What is expected
Restrict the output to the lines below starting at the one that contains "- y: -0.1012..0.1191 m" and ending at the one that contains "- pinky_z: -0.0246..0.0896", and restate them word for word, both ends included.
-- Opening Marker --
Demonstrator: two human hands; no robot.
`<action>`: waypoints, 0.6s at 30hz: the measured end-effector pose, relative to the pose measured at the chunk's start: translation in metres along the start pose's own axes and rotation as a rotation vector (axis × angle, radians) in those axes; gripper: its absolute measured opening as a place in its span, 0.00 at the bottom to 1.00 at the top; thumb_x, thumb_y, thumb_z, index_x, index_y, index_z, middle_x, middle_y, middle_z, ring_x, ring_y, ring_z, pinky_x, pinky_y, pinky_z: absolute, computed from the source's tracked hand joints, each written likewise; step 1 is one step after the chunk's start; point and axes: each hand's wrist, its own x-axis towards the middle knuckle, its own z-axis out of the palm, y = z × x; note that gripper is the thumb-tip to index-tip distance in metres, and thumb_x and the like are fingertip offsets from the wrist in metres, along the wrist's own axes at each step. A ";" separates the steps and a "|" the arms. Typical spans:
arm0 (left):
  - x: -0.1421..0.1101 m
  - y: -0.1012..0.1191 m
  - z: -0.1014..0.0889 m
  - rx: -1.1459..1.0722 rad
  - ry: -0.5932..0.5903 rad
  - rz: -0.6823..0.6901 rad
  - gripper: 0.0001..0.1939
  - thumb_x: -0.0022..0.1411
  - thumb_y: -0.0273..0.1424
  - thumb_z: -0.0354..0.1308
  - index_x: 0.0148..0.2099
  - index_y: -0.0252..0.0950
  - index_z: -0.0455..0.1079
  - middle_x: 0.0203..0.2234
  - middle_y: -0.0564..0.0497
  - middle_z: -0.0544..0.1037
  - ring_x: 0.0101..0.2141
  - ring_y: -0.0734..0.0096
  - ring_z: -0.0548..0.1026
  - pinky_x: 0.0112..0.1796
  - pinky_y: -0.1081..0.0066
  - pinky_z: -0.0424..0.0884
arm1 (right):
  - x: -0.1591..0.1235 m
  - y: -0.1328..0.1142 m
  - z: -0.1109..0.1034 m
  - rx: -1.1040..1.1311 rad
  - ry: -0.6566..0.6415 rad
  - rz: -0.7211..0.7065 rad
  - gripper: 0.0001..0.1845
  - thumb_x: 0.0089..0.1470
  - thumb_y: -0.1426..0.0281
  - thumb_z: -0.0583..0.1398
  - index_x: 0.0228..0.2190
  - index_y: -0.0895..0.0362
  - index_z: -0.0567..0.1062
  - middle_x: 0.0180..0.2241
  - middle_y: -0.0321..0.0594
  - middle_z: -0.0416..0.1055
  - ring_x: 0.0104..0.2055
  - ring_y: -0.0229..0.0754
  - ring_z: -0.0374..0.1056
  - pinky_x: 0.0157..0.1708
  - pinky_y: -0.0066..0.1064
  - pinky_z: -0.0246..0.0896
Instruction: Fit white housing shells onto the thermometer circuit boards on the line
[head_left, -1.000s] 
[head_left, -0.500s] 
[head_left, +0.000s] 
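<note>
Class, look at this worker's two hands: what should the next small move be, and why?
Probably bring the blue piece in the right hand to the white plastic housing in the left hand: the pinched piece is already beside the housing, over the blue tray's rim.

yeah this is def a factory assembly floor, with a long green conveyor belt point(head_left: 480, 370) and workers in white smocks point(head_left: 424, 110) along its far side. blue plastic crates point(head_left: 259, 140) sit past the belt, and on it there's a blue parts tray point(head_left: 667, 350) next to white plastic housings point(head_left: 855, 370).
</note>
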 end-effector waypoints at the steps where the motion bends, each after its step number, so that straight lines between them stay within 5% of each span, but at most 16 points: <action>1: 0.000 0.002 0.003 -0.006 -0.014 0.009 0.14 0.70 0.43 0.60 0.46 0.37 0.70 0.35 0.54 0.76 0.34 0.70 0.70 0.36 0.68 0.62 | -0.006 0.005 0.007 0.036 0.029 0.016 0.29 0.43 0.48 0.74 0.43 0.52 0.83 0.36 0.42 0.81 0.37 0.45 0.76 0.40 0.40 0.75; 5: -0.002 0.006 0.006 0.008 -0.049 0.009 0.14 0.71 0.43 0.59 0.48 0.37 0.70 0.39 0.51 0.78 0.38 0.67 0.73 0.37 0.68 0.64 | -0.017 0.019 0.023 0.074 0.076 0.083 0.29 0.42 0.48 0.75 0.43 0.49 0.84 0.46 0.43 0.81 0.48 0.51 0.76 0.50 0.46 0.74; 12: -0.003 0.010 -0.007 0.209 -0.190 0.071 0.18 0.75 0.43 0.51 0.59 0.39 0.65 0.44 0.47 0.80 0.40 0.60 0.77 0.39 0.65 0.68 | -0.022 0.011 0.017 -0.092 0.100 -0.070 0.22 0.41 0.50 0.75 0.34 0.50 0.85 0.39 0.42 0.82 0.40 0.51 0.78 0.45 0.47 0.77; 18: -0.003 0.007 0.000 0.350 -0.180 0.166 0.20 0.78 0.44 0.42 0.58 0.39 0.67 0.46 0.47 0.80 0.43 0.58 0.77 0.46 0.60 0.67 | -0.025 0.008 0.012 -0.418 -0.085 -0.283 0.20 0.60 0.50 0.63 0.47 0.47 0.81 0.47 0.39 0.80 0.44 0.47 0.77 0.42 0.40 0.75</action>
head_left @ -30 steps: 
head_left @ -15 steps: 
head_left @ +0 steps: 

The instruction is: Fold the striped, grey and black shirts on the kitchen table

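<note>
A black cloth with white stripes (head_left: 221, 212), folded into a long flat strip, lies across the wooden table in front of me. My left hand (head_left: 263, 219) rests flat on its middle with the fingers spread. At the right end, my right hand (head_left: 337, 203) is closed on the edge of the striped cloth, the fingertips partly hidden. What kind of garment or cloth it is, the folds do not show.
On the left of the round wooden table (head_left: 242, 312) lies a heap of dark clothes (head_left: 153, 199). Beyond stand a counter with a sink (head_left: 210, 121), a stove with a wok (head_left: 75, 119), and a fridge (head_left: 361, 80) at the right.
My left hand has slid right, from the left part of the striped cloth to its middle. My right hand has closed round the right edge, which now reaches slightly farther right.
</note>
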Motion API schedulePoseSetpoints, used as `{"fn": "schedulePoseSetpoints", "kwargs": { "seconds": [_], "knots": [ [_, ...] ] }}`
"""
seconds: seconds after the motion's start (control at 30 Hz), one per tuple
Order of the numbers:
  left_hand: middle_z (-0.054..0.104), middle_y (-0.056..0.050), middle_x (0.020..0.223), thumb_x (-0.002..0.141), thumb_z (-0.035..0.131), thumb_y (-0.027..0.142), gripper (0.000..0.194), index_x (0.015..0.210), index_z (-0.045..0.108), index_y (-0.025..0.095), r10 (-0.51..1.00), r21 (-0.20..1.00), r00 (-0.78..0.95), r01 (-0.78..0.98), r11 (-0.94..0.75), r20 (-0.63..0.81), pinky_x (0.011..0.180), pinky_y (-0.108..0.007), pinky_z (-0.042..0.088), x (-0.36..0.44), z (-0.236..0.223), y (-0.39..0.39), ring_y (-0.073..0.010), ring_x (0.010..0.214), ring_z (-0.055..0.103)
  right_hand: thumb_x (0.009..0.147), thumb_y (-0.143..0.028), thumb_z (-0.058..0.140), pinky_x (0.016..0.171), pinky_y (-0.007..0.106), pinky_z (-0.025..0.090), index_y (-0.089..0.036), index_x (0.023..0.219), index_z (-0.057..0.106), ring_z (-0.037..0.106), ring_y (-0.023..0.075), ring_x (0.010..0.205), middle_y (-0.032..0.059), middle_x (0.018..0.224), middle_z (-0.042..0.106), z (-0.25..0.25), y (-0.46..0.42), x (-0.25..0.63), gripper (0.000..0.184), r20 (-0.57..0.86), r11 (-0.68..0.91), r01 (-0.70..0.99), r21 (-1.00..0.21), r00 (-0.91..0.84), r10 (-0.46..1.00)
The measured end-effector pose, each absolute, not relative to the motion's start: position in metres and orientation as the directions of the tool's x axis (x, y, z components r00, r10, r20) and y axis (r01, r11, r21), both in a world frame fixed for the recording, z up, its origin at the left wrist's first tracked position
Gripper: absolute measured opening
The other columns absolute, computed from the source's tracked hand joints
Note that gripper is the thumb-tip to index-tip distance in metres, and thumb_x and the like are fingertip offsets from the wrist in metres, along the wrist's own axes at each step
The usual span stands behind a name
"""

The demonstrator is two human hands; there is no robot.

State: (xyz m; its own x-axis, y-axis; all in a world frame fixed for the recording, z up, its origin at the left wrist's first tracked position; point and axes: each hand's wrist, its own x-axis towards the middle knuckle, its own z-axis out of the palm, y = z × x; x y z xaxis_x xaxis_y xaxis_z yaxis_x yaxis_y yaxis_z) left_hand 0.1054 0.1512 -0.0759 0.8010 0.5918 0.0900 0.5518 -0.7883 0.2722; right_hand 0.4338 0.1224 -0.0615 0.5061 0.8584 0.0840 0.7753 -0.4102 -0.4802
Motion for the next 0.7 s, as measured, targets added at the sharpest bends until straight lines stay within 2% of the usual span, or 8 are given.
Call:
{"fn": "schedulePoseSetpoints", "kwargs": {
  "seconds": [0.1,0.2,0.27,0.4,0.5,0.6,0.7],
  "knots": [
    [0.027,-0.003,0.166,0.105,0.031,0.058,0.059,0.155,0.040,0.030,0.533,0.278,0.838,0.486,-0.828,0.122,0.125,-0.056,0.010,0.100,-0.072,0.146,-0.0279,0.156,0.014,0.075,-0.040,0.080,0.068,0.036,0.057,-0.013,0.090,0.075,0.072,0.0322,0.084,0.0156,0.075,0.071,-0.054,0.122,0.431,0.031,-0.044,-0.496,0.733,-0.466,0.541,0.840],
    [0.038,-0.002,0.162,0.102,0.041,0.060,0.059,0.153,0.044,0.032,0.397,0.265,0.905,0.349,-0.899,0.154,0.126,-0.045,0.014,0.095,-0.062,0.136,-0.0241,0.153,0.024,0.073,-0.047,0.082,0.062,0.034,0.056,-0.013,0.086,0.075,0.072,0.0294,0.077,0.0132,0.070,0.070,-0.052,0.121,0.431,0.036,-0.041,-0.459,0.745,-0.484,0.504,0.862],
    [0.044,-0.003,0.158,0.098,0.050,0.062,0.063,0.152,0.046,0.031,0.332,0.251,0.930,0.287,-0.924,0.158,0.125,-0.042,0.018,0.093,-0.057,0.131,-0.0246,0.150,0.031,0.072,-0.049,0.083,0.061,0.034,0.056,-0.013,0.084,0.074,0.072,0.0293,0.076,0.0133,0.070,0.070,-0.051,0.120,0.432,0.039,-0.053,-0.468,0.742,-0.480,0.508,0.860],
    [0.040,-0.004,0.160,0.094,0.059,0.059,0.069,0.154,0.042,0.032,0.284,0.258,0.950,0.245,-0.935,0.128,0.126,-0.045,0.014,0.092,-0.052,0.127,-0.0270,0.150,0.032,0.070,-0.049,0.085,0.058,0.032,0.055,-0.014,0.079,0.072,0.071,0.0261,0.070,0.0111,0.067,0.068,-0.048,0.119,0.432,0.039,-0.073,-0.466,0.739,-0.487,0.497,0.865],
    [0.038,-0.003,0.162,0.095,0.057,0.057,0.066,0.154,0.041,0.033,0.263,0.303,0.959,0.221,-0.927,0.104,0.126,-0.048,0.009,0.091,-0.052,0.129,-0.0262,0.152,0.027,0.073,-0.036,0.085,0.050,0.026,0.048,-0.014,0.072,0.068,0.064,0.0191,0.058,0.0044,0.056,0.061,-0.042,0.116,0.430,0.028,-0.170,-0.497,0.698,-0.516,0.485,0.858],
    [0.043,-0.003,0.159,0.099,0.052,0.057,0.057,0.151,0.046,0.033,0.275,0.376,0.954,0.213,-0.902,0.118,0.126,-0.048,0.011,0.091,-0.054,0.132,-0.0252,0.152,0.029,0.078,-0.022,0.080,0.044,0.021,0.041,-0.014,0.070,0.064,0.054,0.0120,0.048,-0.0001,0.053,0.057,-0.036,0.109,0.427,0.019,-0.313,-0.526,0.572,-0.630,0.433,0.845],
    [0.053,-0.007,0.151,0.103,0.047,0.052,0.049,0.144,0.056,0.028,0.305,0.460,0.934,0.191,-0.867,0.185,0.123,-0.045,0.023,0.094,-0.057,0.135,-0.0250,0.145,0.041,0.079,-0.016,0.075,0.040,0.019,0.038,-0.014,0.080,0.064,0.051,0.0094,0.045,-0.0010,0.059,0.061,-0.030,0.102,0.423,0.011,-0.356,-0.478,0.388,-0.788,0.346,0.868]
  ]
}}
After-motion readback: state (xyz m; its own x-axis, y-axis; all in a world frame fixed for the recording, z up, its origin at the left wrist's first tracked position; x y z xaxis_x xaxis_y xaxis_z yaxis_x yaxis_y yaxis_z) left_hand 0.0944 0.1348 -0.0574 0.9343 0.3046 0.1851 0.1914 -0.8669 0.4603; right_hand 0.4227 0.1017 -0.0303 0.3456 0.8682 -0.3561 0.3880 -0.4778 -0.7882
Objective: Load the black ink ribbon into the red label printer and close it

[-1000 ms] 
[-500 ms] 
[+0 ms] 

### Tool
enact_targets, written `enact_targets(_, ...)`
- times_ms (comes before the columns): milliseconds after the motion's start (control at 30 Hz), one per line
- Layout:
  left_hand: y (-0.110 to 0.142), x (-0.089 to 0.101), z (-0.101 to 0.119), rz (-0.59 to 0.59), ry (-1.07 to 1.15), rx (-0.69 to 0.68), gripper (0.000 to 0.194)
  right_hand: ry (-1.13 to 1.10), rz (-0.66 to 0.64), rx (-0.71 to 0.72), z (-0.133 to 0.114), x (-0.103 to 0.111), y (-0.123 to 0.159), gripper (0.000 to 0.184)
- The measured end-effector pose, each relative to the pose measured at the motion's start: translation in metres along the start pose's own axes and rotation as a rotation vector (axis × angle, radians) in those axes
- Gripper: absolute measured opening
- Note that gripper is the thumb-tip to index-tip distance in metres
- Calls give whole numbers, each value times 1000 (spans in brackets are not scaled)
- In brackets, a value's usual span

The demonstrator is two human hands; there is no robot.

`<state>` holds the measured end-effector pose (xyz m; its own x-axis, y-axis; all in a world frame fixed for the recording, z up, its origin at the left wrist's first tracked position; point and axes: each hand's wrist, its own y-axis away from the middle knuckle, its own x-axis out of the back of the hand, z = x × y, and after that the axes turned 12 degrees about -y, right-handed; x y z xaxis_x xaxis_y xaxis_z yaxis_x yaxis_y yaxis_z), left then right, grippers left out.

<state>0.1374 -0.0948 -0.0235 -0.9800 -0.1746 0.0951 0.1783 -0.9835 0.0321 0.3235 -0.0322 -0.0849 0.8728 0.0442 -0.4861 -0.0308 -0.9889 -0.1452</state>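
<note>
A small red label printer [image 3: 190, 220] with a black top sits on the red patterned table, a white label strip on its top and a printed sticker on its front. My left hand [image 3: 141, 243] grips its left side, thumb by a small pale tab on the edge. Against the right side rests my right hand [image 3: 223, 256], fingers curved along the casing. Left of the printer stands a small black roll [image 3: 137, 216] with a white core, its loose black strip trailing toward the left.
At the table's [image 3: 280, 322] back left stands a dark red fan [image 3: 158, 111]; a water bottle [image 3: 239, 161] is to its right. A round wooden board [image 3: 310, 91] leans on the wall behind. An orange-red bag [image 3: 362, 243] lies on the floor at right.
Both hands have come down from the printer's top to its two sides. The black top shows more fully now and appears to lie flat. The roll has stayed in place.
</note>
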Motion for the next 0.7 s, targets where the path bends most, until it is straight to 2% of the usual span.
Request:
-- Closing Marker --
Result for this task
  - y: -0.1012..0.1191 m
  - z: -0.1014..0.0889 m
  - rx: -1.1459..1.0722 rad
  - ry: -0.5932..0.5903 rad
  - rz: -0.6823..0.6901 rad
  - gripper: 0.0001..0.1939
  - thumb_x: -0.0022..0.1411
  - thumb_y: -0.0273..0.1424
  - thumb_z: -0.0354..0.1308
  - index_x: 0.0148..0.2099
  - index_y: -0.0252..0.0950
  - index_z: -0.0455..0.1079
  - middle_x: 0.0203..0.2234
  - middle_y: -0.0564..0.0497
  - middle_z: -0.0544..0.1037
  - ring_x: 0.0101..0.2141
  - ring_y: -0.0734..0.0096
  - ring_z: -0.0548..0.1026
  - pinky_x: 0.0112..0.1796
  - pinky_y: -0.1081..0.0066
  - pinky_z: -0.0424..0.0884
arm1 (right):
  - x: -0.1591..0.1235 m
  - y: -0.1328..0.1142 m
  - z: -0.1109..0.1034 m
  - rx: -1.1040..1.1311 rad
  - ry: -0.6566..0.6415 rad
  - rz: -0.7211..0.7065 rad
  - gripper: 0.0001..0.1845
  - thumb_x: 0.0089..0.1470
  - thumb_y: -0.1426..0.0281
  - thumb_z: -0.0583..0.1398
  - index_x: 0.0228..0.2190
  - index_y: -0.0895..0.0362
  - index_z: -0.0567..0.1062
  - middle_x: 0.0180..0.2241
  - middle_y: -0.0321..0.0594
  - middle_z: -0.0416..0.1055
  - ring_x: 0.0104..0.2055
  - ring_y: -0.0229..0.0754
  - ring_z: -0.0374..0.1056
  - pinky_x: 0.0157..0.1708
  - pinky_y: -0.0066..0.1064
  - pinky_z: -0.0246..0.0896

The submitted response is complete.